You trade alone in a crowded room. Between the moment you fire an order and the moment it fills, anyone sitting in the order flow can see what's coming and move first: validators, bots, the market makers quoting against you.
We could argue that these actors are part of the exchange’s machinery, and in a sense they are. Still, each one plays its own game. The cost is real even when it's invisible, and there's a second cost that shows up in no number: trust.
Traders assume they're being picked off with no way to confirm it or rule it out. A faster matching path doesn't fix this. Fair and deterministic ordering does, so the edge those actors rely on stops existing in the first place.
Priced on a feed you can't see
Positions are marked, funded, and liquidated against the venue's price feed, not the open market. On deep crypto pairs like BTC or SOL-USDC, that feed is liquid and tightly arbitraged, so it rarely drifts far from reality.
The problem shows up the moment a platform lists anything thinner: long-tail tokens, commodities, forex, equities, RWAs. There, feeds go stale, lag the real market, or stop updating on weekends, and you end up paying funding you don't owe or getting liquidated on a level that never traded anywhere real.
As internet capital markets keep growing, this matters more over time. The general problem is opacity: which sources the feed draws from, how it's calculated, and how often it updates. And partly the quality of the oracle infrastructure itself: stale prices, accidental drifts from reality, feeds that can't keep up with the market they're supposed to track. The fix is visibility: a price you can watch being formed and check against the market before it decides whether you keep your position.
If the book's too thin, none of it matters
Before fairness, before speed, every serious trader screens for one thing first: liquidity. Can I get in and out at size without moving the price against myself?
A thin book is a hard ceiling. The matching can be clean, the uptime perfect, the feed honest, and none of it helps if pushing real size through costs you on the way in and again on the way out. This is why depth is the first filter for anyone trading meaningful volume, and everything else comes second. Depth is also self-reinforcing: liquidity pools where liquidity already is, so thin venues stay thin and deep ones pull further ahead.

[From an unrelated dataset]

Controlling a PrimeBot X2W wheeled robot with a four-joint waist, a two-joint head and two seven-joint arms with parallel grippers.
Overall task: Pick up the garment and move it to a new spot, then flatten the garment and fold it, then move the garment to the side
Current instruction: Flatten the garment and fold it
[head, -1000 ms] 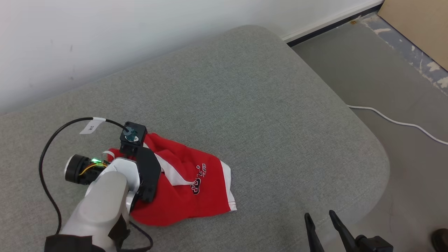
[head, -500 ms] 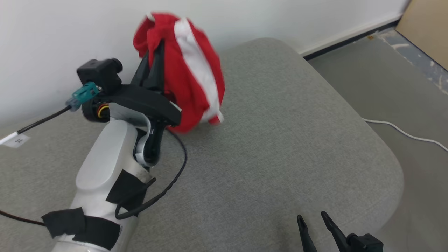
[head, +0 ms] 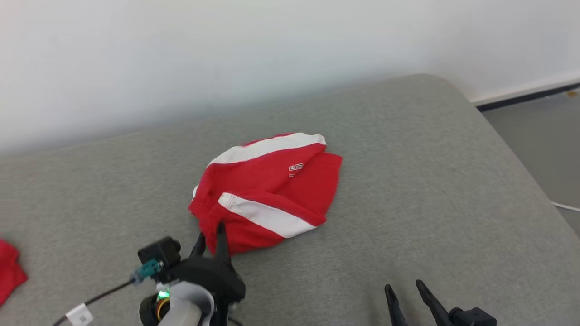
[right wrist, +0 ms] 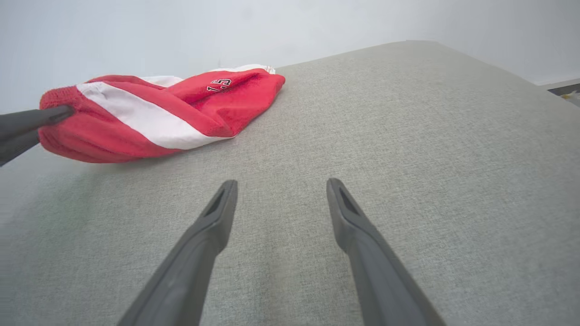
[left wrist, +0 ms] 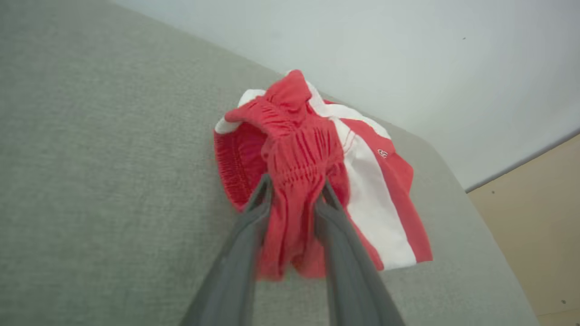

So, where does a book like that get built? Increasingly, the answer is Solana. On-chain SOL-USDC spot markets are now matching Binance and OKX on price. The performance that used to live only on CEXs is showing up on-chain, on the network that already has the users, the activity, and the design to support it.
It all comes down to execution
Liquidations that close the wrong positions, front-running, outages, bad feeds, thin books. They're five faces of the same issue: the quality of execution, and whether you can trust it.
That's what perp DEXs will compete on: fair and predictable ordering, reliability when the market moves fastest, and outcomes that match your trade. And that's the gap we built Parasol to close: Solana's trading engine to accelerate perpetual markets. Trustless by design via ZK, transparent end to end.
Around that sits the market structure serious traders expect: the order types a real desk needs from day one, latency that holds steady when workload spikes, and a price drawn from multiple sources instead of a single point of failure.
So the only variable left in your PnL is whether you were right, or not.